Perhaps I should have gone straight to see Cassandra Wilkins and made sure we both agreed that I was back on the clock, but I had some questions I wanted answered first. And I knew just who to turn to. Juan Santos was the city’s top computer expert. I’d met him during a previous case, and we’d recently struck up a small-f friendship—we both shared the same taste in Earth booze, and he wasn’t above joining me at some of New Klondike’s sleazier saloons to get it. I called him and we arranged to meet at The Bent Chisel, a wretched little bar off Fourth Avenue, in the sixth concentric ring of buildings. The bartender was a surly man named Buttrick, a biological who had more than his fair share of flesh, and blood as cold as ice. He wore a sleeveless gray shirt and had a three-day growth of salt-and-pepper beard. “Lomax,” he said, acknowledging my entrance. “No broken furniture this time, right?”

I held up three fingers. “Scout’s honor.”

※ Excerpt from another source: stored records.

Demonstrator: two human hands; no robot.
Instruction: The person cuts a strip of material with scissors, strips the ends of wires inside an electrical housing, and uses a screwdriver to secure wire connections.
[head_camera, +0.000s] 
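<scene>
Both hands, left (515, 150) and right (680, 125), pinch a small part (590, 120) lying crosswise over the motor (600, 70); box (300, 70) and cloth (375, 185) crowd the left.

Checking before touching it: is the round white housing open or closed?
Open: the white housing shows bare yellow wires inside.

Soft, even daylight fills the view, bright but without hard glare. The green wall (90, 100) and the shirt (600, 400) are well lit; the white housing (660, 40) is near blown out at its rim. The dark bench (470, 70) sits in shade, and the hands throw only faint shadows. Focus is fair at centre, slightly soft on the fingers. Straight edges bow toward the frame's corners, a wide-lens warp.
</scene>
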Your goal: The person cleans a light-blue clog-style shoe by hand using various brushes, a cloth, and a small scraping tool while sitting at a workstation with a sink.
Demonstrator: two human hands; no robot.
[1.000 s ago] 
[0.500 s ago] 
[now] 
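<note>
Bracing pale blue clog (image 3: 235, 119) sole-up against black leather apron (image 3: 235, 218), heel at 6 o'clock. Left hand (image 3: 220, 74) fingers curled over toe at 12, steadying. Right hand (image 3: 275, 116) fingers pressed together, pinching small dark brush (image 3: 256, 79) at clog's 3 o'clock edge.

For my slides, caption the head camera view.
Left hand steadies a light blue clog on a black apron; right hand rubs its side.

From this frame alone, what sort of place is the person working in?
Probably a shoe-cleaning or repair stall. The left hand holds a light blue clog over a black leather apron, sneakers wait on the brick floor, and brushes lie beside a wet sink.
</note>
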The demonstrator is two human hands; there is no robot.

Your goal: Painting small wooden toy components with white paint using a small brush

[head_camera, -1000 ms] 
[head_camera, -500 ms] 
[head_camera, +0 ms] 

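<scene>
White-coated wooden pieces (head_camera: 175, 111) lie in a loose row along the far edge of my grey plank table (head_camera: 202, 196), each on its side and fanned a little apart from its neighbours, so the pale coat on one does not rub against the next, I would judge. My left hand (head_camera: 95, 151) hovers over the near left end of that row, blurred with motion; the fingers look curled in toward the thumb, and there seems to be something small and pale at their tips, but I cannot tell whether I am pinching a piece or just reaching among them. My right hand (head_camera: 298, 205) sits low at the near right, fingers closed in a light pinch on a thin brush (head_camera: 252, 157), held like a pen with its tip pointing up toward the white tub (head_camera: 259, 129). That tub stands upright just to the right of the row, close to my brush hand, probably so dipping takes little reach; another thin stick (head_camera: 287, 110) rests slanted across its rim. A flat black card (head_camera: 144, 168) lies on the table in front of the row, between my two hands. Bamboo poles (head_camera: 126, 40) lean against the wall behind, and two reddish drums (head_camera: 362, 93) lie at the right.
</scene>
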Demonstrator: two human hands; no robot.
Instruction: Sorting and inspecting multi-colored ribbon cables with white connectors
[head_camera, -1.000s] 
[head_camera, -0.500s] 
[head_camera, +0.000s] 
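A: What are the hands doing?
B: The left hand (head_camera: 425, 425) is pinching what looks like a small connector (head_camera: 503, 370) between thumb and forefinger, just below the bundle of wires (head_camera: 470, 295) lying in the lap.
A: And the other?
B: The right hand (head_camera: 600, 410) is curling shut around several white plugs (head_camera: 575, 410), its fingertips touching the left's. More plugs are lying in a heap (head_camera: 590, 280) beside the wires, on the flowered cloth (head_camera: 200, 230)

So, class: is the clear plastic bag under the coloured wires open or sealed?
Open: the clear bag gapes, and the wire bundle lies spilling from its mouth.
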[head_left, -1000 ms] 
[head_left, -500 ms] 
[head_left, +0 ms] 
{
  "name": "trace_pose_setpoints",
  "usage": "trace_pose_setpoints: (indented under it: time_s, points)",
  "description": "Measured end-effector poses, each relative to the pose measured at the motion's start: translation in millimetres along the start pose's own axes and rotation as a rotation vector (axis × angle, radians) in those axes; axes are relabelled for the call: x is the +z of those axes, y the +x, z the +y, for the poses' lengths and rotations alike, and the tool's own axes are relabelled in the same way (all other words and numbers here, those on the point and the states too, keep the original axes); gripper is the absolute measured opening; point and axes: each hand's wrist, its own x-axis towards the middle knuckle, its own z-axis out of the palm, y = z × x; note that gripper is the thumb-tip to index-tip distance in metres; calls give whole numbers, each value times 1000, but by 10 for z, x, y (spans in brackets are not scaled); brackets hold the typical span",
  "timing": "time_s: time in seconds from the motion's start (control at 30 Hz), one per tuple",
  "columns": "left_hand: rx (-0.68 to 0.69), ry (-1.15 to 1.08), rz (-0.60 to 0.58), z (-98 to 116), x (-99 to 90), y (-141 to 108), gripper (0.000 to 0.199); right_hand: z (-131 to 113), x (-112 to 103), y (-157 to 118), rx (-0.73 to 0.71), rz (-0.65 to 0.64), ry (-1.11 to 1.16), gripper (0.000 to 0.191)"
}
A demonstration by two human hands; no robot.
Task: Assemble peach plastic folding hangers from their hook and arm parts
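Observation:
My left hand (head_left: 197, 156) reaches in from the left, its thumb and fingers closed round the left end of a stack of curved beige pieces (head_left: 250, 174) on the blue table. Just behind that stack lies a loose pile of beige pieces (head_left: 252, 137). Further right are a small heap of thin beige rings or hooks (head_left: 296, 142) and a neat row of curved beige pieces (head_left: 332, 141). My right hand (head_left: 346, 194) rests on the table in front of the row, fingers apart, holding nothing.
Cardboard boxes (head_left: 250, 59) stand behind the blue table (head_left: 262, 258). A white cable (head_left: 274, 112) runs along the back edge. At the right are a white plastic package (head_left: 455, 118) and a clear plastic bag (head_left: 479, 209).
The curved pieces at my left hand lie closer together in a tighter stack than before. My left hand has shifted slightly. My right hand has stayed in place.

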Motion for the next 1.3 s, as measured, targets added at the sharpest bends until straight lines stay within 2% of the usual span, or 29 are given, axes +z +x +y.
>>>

Buttrick held up one finger.

“Hey,” I said. “Is that any way to treat one of your best customers?”

“My best customers,” said Buttrick, polishing a glass with a ratty towel, “pay their tabs.”

“Yeah,” I said, stealing a page from Sergeant Huxley’s Guide to Witty Repartee. “Well.” I made my way to a booth at the back. Both waitresses here were topless. My favorite, a cute brunette named Diana, soon came over. “Hey, babe,” I said.

She leaned in and gave me a peck on the cheek. “Hi, honey.”

The low gravity on Mars was kind to figures and faces, but Diana was still starting to show her forty years. She had shoulder-length brown hair and brown eyes, and was quite pleasantly stacked, although like most long-term Mars residents, she’d lost a lot of the muscle mass she’d come here with. We slept together pretty often but were hardly exclusive.

Juan Santos came in, wearing a black T-shirt and black jeans. He was almost as tall as me, but nowhere near as broad-shouldered; in fact, he was pretty much your typical pencil-necked geek. And like many a pencil-necked geek, he kept setting his sights higher than he should. “Hi, Diana!” he said. “I, um, I brought you something.”

Juan was carrying a package wrapped in loose plastic sheeting, which he handed to her.

“Thank you!” she said with enthusiasm before she’d even opened it; I didn’t know a lot about Diana’s past, but somewhere along the line, someone had taught her good manners. She removed the plastic sheeting, revealing a single, long-stemmed white rose.

Diana actually squealed. Flowers are rare on Mars; those few fields we had were mostly given over to growing either edible plants or genetically modified things that helped scrub the atmosphere. She rewarded Juan with a kiss right on the lips, and that seemed to please him greatly.